The entire story shows how important support system is... and his coping mechanism...
I'm a nurse, my mother had Parkinson's and I've had many patients with Parkinson's. Dr. Grayboys eloquently describes the difficulties of living with Parkinson's and offers support, hope and encouragement which are very beneficial to both patients and caregivers. He is a very special man. I want to read his book.
The REAL Dr.Thomas Graboys as I knew him I was a prominent Physicians wife had seen Cardiac Physicians World-Wide Dr.Graboys was the only person/physician who gave me direct clear, hopes, confidence, that I was not going to die, plus an explanation of my lifelong pursuit of "what is wrong with me " from childhood in Australia, now diagnosed as "Addisons Disease " or Adrenal Insufficiency the late J.F.K. Had this problem controlled with steroids, also the basis for my disease or bizarre cardiac entilty, Dr.Graboys continued reassurance that "you are not going to die" instilled in me the hopes to do much for others as he had done for me. Over periods of 30+ years, he "never gave up on me I wish he had known the outcome which only recently surfaced as a full blown disease "ADDISONS DISEASE" this structured my entire life I married 2 Drs I lived in continual fear of dying due to the many types of irregular rhythms which began as an 11 year old child in Australia. " Dr.Graboys reassurance was true . A former patient. Virginia Gibbes Richardson He was a Physician who was always there to answer your Question !
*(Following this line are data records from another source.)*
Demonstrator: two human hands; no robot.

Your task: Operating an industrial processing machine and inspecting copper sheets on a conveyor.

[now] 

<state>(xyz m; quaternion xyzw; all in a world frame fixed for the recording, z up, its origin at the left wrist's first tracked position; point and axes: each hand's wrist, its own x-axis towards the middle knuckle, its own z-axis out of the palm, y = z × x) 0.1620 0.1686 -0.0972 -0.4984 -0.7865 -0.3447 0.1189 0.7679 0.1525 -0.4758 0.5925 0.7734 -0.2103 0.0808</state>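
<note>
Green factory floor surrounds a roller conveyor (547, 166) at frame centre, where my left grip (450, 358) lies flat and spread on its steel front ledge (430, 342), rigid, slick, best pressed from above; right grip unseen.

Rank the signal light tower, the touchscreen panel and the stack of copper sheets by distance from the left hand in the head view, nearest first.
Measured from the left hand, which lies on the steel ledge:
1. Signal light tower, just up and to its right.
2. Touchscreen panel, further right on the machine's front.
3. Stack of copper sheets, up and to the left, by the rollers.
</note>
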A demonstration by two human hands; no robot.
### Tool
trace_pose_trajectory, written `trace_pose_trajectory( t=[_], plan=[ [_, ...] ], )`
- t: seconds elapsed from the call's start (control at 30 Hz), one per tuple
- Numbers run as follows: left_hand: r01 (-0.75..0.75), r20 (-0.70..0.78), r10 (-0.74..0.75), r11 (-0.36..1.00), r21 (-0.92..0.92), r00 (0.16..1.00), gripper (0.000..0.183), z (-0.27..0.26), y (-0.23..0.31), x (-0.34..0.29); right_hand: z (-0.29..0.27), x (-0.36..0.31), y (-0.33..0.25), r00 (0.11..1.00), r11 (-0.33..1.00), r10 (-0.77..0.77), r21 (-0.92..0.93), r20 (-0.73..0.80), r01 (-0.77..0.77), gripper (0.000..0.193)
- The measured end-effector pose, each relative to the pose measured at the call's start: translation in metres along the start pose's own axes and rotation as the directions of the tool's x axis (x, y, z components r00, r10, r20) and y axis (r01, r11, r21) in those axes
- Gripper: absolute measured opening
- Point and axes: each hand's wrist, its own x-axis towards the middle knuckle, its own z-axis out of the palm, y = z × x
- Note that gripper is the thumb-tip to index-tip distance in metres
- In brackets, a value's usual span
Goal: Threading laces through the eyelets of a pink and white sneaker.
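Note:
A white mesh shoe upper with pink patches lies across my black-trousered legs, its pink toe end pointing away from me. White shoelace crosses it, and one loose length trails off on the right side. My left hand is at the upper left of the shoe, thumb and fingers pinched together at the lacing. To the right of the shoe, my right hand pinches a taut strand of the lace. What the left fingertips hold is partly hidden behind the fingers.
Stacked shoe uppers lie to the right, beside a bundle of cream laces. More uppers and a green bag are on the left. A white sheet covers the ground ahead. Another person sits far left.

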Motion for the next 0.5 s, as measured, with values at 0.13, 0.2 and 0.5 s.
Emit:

My husband passed away 2 years ago, of a sudden heart at.tack he never had heart trouble. he was diagnosed with parkinsons in 2003,It was told to us that he had an early stage and it would take time to progress, years perhaps 20. Well, that was not the case. he took at the beginning very low does of sinimet with an agonist. Befor you knew it the symptoms got worse. time between doses became closer. the agogonist caused a compulsive gambling habit. it was not noted at the time that this was a problem with this..later in 2006 it was labeled. He worked. he was a educated, wonderful loving husband, father of 4 top in his field. Parkinsons was a disease that was stripping him simpletasks. he was a proud man, extremly overshadowed by this disease. reading Life in a Balance describes what he went through..I bought this book for him, and the he died. I read it after amonth since his passing. Boy, did this describe what he was going through. he often said , if this is now, I don't want to live to see the future progression. He didn't. Even his Dr. was suprised. he just saw his neurologist 1 month before. What a shock for us all. I anticipated a future as a care taker. he a proud , handsom 6;1 hunk of a man couldn't. I will be ever so sorrowful for the rest of my life for the loss of him.. Our children wish for 1 more minute with this amazing man. Yes, the difficulty caused with the medication that caused his gambling and the debt left behind is an important part of our life. But, the man he was and basicallystill was tried to be apologise for the 2 mistakes he said he made in his life, 1 basicallyGETTING PARKINSINS and TAKING MERIPEX which caused his compulsive problem .Did he die from a true heart attack or did Parkinsons cause the heart attack, Or did he just give up??????????????????????
As a Parkinson's patient myself, I appreciate the detail included in this article. To have a physician articulate so well with the average patient and be so "honest" in his experiences.......well, you just don't find that very often. "Thank You from the bottom of my heart." Never stop being the "superb" physician that you are!